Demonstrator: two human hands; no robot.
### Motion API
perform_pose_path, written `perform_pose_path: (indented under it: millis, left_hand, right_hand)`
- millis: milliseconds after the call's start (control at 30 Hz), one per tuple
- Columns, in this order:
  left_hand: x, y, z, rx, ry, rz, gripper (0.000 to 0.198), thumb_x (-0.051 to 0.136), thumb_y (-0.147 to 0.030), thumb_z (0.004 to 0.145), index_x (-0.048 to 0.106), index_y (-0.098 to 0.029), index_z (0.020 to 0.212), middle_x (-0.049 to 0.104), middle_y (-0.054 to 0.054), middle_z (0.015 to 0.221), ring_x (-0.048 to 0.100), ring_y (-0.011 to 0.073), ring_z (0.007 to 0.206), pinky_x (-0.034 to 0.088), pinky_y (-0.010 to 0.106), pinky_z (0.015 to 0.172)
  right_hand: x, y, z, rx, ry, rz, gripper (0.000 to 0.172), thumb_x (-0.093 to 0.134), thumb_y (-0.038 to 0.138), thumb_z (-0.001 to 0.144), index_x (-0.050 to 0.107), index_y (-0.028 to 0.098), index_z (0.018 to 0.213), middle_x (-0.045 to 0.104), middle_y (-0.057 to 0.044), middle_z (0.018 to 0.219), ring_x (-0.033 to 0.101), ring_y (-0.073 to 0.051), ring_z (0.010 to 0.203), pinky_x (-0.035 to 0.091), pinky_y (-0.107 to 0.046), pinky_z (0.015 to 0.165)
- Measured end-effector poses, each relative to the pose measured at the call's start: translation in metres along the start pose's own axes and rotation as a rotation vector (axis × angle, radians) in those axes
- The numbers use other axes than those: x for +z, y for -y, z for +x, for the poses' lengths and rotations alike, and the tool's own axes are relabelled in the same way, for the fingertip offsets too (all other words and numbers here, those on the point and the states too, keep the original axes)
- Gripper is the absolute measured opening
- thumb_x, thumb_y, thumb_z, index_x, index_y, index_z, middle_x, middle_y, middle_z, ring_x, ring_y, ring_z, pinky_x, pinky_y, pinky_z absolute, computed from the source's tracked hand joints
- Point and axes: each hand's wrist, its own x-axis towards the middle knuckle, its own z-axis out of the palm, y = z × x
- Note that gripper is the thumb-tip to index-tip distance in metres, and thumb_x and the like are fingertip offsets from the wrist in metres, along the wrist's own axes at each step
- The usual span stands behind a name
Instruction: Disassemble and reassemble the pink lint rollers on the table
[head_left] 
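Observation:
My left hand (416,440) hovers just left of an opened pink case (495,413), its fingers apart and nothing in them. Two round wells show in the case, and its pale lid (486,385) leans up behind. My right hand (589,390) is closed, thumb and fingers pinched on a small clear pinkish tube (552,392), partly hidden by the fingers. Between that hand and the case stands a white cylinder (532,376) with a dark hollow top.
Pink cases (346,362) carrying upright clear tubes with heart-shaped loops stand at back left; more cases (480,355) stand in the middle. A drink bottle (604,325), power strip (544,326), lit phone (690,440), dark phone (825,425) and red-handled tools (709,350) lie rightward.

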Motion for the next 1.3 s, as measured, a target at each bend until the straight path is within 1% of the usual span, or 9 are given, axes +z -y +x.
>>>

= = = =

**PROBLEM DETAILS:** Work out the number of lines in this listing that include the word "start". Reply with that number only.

**EXERCISE OUTPUT:** 2